Denúncias envolvendo médium João de Deus expõe espiritismo ao ridículo, afirma espírita
O caso envolvendo supostos abusos sexuais que teriam sido praticados pelo médium João de Deus tem recebido grande repercussão até fora do país. Conforme alguns relatos, as mulheres eram violentadas sexualmente durante atendimento espiritual particular, em sua sala, na Casa Dom Inácio, em Abadiânia, Goiás. João Teixeira de Faria ficou internacionalmente conhecido por fazer cirurgias espirituais em milhares de pessoas, entre elas celebridades internacionais e políticos famosos. A partir das denúncias surgiram várias dúvidas sobre a seriedade do espiritismo, mediunidade e cirurgia espiritual.

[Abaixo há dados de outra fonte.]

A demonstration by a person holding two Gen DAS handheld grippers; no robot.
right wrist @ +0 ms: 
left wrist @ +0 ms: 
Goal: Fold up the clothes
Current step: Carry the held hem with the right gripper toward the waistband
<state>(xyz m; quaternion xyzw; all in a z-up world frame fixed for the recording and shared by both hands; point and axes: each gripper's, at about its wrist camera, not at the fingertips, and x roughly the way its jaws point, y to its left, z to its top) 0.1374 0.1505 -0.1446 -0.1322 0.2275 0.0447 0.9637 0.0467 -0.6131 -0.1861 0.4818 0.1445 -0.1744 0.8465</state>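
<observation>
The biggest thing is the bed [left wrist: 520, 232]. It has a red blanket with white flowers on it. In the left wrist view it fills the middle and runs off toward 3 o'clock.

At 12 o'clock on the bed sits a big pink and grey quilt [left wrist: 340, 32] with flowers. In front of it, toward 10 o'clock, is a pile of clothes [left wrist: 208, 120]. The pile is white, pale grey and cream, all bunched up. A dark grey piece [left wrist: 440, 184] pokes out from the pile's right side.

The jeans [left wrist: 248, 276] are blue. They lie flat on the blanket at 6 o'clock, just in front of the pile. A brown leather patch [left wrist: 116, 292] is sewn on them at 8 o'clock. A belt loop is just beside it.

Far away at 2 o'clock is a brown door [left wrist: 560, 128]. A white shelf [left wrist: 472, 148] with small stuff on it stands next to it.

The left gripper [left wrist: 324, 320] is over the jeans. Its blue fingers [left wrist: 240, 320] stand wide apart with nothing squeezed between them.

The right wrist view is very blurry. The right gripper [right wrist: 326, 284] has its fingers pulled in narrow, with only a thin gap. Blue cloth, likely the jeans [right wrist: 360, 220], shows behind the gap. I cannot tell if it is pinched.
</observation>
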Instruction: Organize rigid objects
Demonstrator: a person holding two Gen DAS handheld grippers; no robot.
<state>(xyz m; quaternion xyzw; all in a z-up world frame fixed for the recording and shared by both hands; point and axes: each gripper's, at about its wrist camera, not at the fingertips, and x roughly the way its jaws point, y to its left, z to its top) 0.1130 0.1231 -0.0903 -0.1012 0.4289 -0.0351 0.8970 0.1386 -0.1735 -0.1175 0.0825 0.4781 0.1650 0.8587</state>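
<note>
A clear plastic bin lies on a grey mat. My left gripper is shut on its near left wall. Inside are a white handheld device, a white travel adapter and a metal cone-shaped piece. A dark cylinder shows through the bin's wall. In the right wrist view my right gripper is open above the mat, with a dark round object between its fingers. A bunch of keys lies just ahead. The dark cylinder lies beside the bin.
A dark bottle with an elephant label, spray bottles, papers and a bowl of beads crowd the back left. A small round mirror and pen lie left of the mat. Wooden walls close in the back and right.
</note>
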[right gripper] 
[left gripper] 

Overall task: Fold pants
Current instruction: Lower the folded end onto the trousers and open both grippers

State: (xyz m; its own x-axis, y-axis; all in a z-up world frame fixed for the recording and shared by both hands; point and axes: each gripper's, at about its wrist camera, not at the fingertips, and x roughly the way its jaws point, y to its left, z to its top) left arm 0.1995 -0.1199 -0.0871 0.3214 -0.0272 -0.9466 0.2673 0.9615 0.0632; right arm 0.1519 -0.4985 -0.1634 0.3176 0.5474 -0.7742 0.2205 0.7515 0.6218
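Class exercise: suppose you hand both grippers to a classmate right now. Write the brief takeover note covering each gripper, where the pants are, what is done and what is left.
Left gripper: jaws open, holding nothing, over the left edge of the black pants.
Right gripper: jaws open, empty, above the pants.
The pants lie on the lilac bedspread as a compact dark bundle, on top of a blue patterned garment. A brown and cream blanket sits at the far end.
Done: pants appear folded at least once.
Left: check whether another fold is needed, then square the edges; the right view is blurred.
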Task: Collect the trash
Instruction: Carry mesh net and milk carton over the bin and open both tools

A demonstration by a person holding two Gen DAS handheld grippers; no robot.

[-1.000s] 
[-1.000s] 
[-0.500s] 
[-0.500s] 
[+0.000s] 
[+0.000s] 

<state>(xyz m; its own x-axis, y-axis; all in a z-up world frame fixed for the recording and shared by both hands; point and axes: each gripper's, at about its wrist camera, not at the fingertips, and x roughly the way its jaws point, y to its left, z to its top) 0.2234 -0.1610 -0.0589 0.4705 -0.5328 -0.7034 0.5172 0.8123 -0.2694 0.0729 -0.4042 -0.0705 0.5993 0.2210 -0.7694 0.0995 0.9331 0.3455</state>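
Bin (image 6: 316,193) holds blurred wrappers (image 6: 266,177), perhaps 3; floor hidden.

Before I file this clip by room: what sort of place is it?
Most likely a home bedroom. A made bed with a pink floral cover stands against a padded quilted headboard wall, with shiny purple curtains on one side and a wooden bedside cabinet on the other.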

A Rádio Uirapuru entrou em contato com o presidente da Casa Dias da Cruz de Passo Fundo, Paulo Eberhardt, para falar sobre o assunto. O espírita explicou que o médium é uma pessoa que tem capacidade para servir de intermediário entre os espíritos e as pessoas. No geral, nasce com esse dom para fazer o bem gratuitamente. Segundo Paulo, a mediunidade tem dezenas de expressões, desde a vidência à intuição. Também há médiuns para efeito físico com capacidade para promover uma cura, mas não precisam de nenhuma instrumentalização.
Paulo Eberhardt frisou que não há dúvida de que a mediunidade da cura existe, no entanto, essas cirurgias usando materiais, de forma que vão até contra a medicina, não é tarefa do espiritismo. Quando existe isso, é por uma decisão pessoal do médium, mas, a exemplo desse caso, acaba expondo ao ridículo o espiritismo, que é uma doutrina séria.
Paulo ressaltou que hoje vários centros oferecem cirurgia espiritual, mas na hora de procurar esse atendimento é preciso prestar atenção se a casa espírita possui vínculos com o movimento federativo.